Why do people say a larger object exerts a larger gravitational pull? By Newton's third law of motion there will be equal and opposite forces of gravity exerted on two objects despite their masses. Hence why does a larger objects exert a larger gravitational pull? In other words why does force of gravity increase with mass?
 A: The gravitational pull is proportional to both masses: $$F =\frac{G m_1 m_2}{ r^2}$$ So if you increase either $m_1$ or $m_2$ while keeping the other constant then the force will increase.

there will be equal and opposite forces of gravity exerted on two objects

That would correspond to swapping $m_1$ and $m_2$. That would effectively increase the mass of one and decrease the other. So you cannot consider a swap to be just an increase in mass.
A: There are two different ways of describing gravitation involved here.   One is the two-body problem,
where there is a force being determined.
The other, is a 'gravitational field' picture, which identifies a single body's gravity contribution in the surrounding space, independent of the presence
of other masses.
The gravity field around a large body (Earth)
is greater in magnitude (because it is proportional to the mass of Earth) than the
gravity field around a cat (which is proportional to the lesser mass of the cat).
For practical purposes, like standing upright, we need to accomodate the Earth's gravity but not the cat's.   So, we
identify the Earth's gravity as the larger
influence.
As is the way with felines, the cat will also ignore the gravity due to humans.
A: 
By Newton's third law of motion there will be equal and opposite forces of gravity exerted on two objects despite their masses. Hence why does a more massive object exert a larger gravitational pull?

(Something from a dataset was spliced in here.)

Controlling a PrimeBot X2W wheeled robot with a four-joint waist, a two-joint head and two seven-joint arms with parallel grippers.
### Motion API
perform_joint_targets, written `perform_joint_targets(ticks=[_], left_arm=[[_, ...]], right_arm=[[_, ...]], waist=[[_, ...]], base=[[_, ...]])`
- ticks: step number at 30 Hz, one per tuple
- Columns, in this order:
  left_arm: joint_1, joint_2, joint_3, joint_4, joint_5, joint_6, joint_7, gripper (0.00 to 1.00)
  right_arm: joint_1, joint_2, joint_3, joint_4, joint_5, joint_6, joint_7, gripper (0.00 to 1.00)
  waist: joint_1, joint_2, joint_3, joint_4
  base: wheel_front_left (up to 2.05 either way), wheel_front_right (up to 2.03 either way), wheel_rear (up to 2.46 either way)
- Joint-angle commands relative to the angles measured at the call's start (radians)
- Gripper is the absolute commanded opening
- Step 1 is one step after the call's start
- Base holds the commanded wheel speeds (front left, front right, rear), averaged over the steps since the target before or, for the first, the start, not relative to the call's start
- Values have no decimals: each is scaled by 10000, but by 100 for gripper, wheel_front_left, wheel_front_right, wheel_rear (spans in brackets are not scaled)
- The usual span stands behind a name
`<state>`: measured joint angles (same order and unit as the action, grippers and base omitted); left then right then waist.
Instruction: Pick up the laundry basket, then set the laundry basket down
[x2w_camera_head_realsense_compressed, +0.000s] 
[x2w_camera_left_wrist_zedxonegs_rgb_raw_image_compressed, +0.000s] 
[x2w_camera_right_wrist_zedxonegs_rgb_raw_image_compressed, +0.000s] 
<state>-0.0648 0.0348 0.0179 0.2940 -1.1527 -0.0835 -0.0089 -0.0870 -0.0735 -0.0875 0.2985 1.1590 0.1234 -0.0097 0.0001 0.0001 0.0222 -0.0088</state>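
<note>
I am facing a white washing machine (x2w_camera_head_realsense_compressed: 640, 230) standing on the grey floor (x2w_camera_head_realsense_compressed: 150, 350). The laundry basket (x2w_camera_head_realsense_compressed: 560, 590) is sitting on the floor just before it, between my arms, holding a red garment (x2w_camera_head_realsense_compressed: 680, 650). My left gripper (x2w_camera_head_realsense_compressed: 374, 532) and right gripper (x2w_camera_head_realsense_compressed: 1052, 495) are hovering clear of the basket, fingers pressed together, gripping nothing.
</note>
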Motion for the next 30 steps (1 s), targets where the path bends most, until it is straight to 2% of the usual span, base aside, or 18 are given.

First the first part, you are correct $ {\vec {F}}_{{A\to B}}=-{\vec {F}}_{{B\to A}}$ should always hold, or we a are in trouble.
Let's say you just let an apple ($m$) fall and look at the forces between apple and earth ($M$).
Let's say, away from earth ("up") is the positive direction, so force on earth by the apple is:
$$F_{{a\to e}}=\frac{G m M}{ r^2}$$
And force on the apple by earth is
$$F_ {{e\to a}} =-\frac{G m M}{ r^2}$$
right?
So, you are right opposite and equal forces apply.
So the other part of the question is also answered, a more massive object like earth doesn't pull more on the apple, than the apple does on the earth, it's actually equal and opposite.
But why doesn't earth rush towards the apple, like the apple does towards it, you ask?
Well, you know Newton's laws so apply the 2nd one here. Calculate the acceleration for each individually and see why one would be much much bigger.
(hint: it's really easy to see, you don't need a calculator, just use the fact that the earth is about $10^{25} $ times heavier... but you can of course ask for help...)
And a bonus question: What would happen if the earth was actually pulling the apple more than the other way around?
A: It is just a small semantic confusion.
Newton's third law tells that the two forces below are equal regardless the masses:

Notice that the two forces are acting on different bodies.
When we say "larger objects exert a larger gravitational pull" we compare them acting on an identical third object.

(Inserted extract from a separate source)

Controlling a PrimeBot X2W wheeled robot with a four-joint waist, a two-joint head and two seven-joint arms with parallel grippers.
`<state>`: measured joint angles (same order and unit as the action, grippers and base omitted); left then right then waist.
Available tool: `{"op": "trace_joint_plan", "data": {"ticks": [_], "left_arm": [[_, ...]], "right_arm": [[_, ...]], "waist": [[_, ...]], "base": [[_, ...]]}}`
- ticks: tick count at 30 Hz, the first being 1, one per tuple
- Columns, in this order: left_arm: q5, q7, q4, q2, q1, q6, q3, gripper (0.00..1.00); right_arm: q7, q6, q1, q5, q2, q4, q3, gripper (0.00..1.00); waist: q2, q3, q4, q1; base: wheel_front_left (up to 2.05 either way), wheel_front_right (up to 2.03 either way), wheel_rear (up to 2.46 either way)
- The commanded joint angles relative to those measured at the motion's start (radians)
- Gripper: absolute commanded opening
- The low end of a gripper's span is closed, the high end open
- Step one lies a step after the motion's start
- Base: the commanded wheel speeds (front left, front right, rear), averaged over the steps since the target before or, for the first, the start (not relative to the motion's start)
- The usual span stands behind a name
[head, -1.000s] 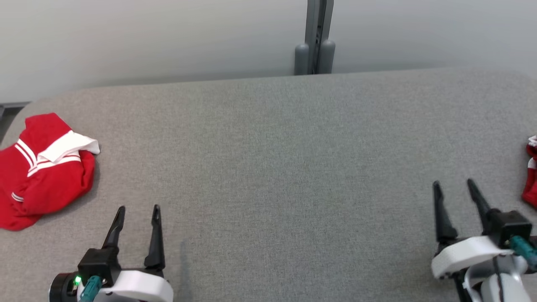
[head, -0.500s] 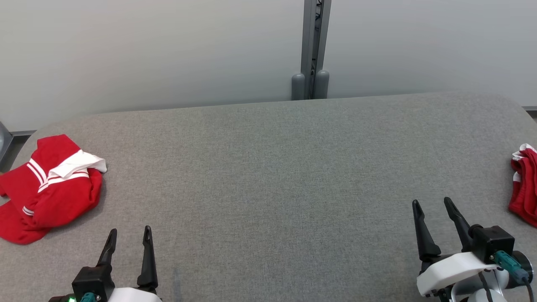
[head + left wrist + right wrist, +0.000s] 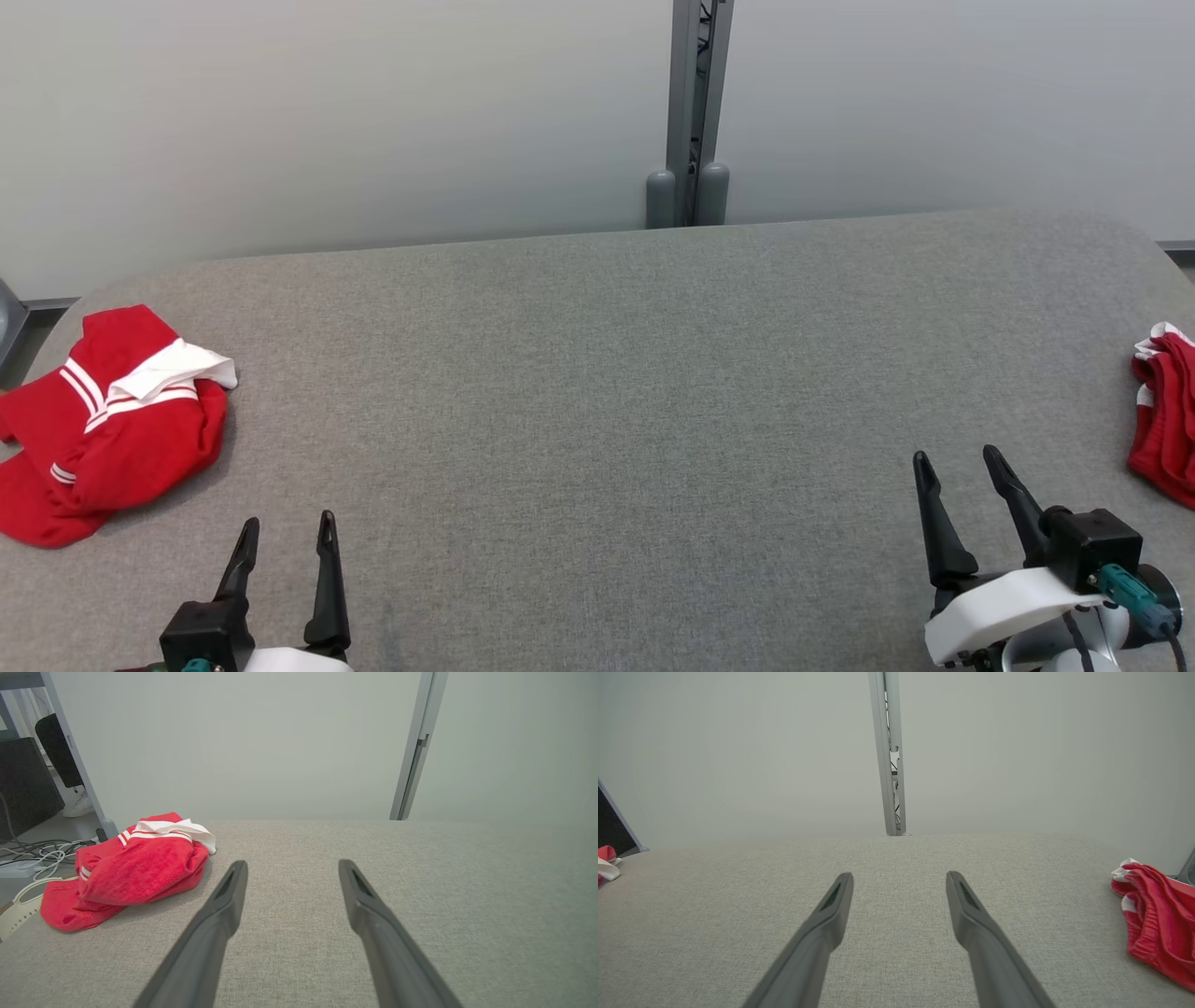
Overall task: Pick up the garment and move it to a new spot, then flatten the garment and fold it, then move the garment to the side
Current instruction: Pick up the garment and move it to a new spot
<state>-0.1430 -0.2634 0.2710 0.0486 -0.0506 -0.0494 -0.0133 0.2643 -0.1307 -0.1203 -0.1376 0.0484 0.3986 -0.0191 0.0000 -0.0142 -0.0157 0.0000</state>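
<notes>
Camera tilted up, red garment [image 3: 131,439] crumpled, white-trimmed

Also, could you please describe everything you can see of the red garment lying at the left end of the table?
The red garment is a crumpled heap of soft, terry-like cloth with white stripes and a white folded band on top. It lies at the left edge of the grey fabric table, resting only on that surface. The open left gripper stands apart from it.
</notes>
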Motion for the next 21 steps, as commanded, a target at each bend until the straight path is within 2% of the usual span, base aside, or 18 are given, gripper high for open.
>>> {"op": "trace_joint_plan", "data": {"ticks": [1,11,21], "left_arm": [[-0.005,-0.001,-0.001,0.004,-0.001,-0.001,-0.003,1.00],[0.004,-0.001,-0.003,0.004,-0.001,-0.004,-0.012,1.00],[0.006,-0.001,-0.009,0.004,0.016,-0.021,-0.041,1.00]], "right_arm": [[0.000,0.000,0.006,-0.004,0.005,-0.005,-0.001,1.00],[0.000,0.000,-0.010,-0.015,0.005,-0.005,-0.041,1.00],[0.000,0.000,-0.036,-0.019,0.006,-0.020,-0.090,1.00]], "waist": [[0.0000,0.001,0.002,0.0000],[0.0000,0.026,0.064,0.0000],[0.0000,0.072,0.237,0.0000]], "base": [[0.00,0.00,0.00],[0.00,0.00,0.00],[0.00,0.00,0.00]]}}
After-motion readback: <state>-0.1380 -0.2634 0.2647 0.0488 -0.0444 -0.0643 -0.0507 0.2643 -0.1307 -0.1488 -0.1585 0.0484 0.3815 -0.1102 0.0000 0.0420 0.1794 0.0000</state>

(opposing forces still there, but not shown)
A: Presumably because of approximation, a body with much larger mass may not appear to move, for example in the case of your mass acting on Earth's.
A: Consider the force between two cannonballs.
Now add another cannonball beside the first one. That doubles the amount of force on the third cannonball, because both of the first two are acting on it.
Add a third cannonball beside the first one. Three sets of interactions each like what you got when there was only one.
When there's more mass there's more force. There's always that equal and opposite reaction, but it adds up to more.
Incidentally, imagine that gravity doesn't act instantly but only at lightspeed. Then by the time the force from right now arrives at the other weight, the other weight might have moved. The distance and direction could be different. So maybe it isn't an equal and opposite reaction after all?